Discussion in 'Blizzard Plows Discussion' started by Detroitdan, Oct 3, 2007.

  1. Detroitdan

    Detroitdan PlowSite.com Addict
    Messages: 1,937

    Last year I did a couple of big parking lots, a lot of real long runs. Help me out on this: I could never figure out what worked better, stretching it out to the full ten feet and making the most of each run, or putting the wings out to scoop and trying to get about 9 feet all the way to the end. Either way I lost snow off the sides, obviously more with the blade at ten feet and barely angled. I couldn't always do the traditional angle with one wing out and one wing scooped, because I had so many runs I'd build a wall on the side before I got half the lot done. So most all the snow needed to go in one direction.
    What do you think?
     
  2. rtm038

    rtm038 Senior Member
    from NJ
    Messages: 231

    When I had my 810 in 2004, I had the same issues when plowing larger lots. When I was angle-plowing, I'd extend the blade to the max width, angle it all the way right or left, but would lose snow off the outer end. Then I tried curling the outer wing and still lost snow over the side. It didn't matter where I lined-up for the pass, it would still loose snow off to the side.

    At the time, my friend was running a 9" X-blade and it was throwing the snow much better than my 810. Made the switch to the X-blade shortly thereafter and couldn't be happier.
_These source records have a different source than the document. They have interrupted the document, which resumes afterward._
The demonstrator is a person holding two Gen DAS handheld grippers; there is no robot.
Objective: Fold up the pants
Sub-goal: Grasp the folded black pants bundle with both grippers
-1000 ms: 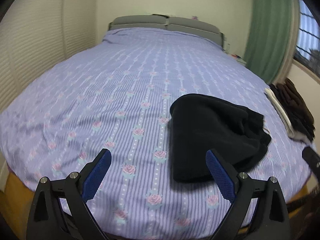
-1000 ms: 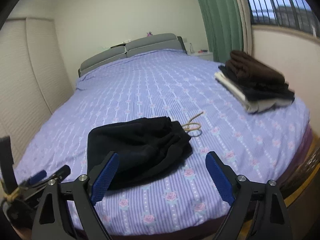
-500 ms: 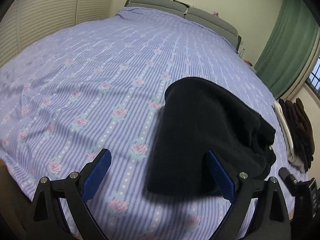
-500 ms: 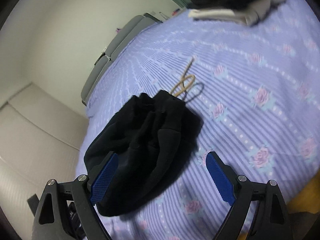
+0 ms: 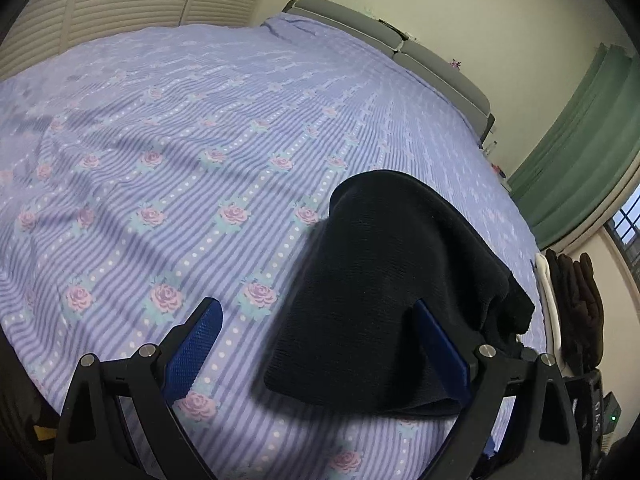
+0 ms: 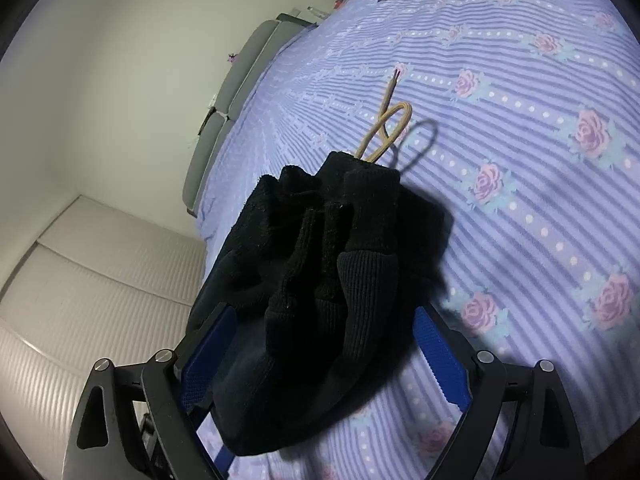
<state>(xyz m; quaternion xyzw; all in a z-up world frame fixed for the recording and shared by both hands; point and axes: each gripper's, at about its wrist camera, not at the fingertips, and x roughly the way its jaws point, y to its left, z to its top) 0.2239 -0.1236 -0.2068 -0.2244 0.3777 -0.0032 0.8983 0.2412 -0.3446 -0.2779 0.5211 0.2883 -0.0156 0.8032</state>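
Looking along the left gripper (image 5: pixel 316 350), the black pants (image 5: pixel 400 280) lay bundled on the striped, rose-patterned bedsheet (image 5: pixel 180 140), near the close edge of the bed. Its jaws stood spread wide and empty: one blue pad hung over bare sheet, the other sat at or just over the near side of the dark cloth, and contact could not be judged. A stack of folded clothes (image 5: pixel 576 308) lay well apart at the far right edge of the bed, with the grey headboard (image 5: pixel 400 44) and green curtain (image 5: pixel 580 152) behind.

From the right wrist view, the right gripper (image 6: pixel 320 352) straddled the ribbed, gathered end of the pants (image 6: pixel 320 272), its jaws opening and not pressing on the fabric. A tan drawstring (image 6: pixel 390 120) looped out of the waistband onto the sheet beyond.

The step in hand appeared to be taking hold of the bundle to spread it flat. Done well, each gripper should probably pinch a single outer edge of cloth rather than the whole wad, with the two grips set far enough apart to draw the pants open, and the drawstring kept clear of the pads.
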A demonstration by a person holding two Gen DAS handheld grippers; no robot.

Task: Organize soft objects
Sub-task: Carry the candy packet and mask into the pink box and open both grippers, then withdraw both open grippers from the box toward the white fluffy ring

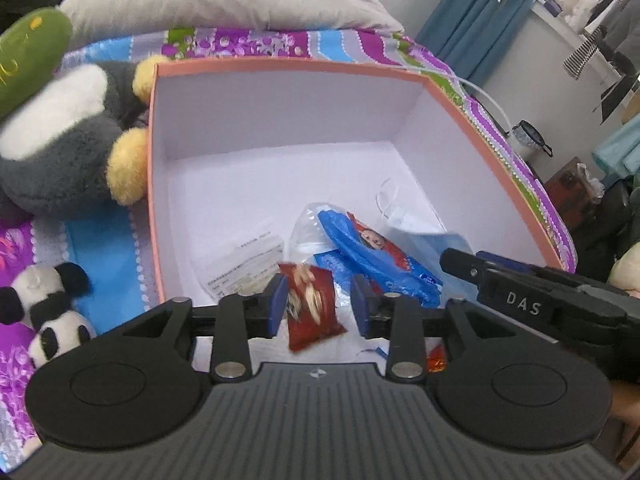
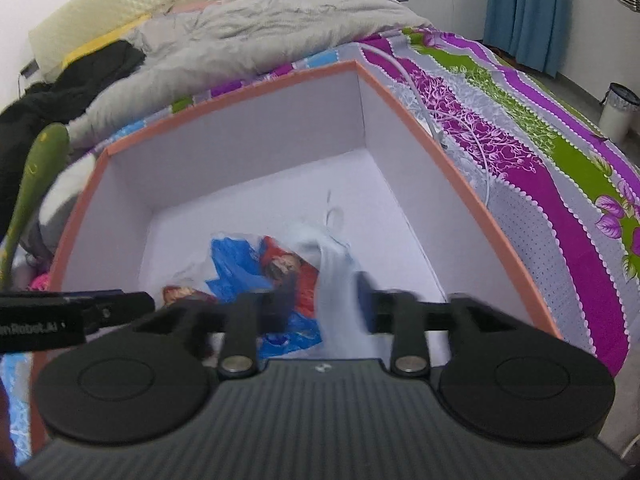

    Not knocking Blizzard, it's just my experience with them.

    Ryan
     
  3. T-MAN

    T-MAN PlowSite.com Addict
    Messages: 1,363

    April fools was in the spring guys :dizzy:
    A plow is a plow is a plow, a 10' plow will move more snow then an 8', or 9'. I dont care if it has a lift chain or not !
    If you have snow spilling over the leading outside edge when windrowing, wing in scoop your taking to big a bite. Pickup plows can only handle so much snow in large lots.
    When snow piles up you may have to "Hog out" the lot and re-plow the whole thing. Best way to run the 810 windrowing is full angled leading edge wing cupped, other wing all th eway out straight.
    I would like to see the Fisher x 9' out plow an 810. pumpkin:
     
  4. Mark Oomkes

    Mark Oomkes PlowSite Fanatic
    Messages: 10,855

    rtm, you're attempting to say that a straight blade is more productive than a Blizzard? :dizzy: :dizzy:

    T-Man pretty well covered that.

    Anyways, what I have found when plowing large lots with a lot of snow is to windrow to the area you want the snow in. Like T stated, leading edge angled all the way forward, trailing edge extended all the way straight out. If you get to a point that you can't windrow anymore, take 3 or more passes with your Blizzard in the bucket blade position, straight on, and plow to the end. Start right next to the windrow and use it to contain the spilloff on that side. Make these passes and then continue windrowing.

    If all the snow has to be carried to one area, it will depend on the amount of snow. In light snowfalls, I windrow it together and then bucket blade it to the end. Obviously, you will have spilloff, but any type of plow will. In heavier accumulations, I will bucket blade the majority of the snow off the lot, then windrow all my spilloff and then carry that to the end. In heavier snows, you will have no choice but to plow a lot twice. It's just that the Blizzard will still be more efficient and get the job done faster than a straight or V.
     
  5. Detroitdan

    Detroitdan PlowSite.com Addict
    Messages: 1,937

    Mark, you hit the nail on the head. I like your method of windrowing then scooping.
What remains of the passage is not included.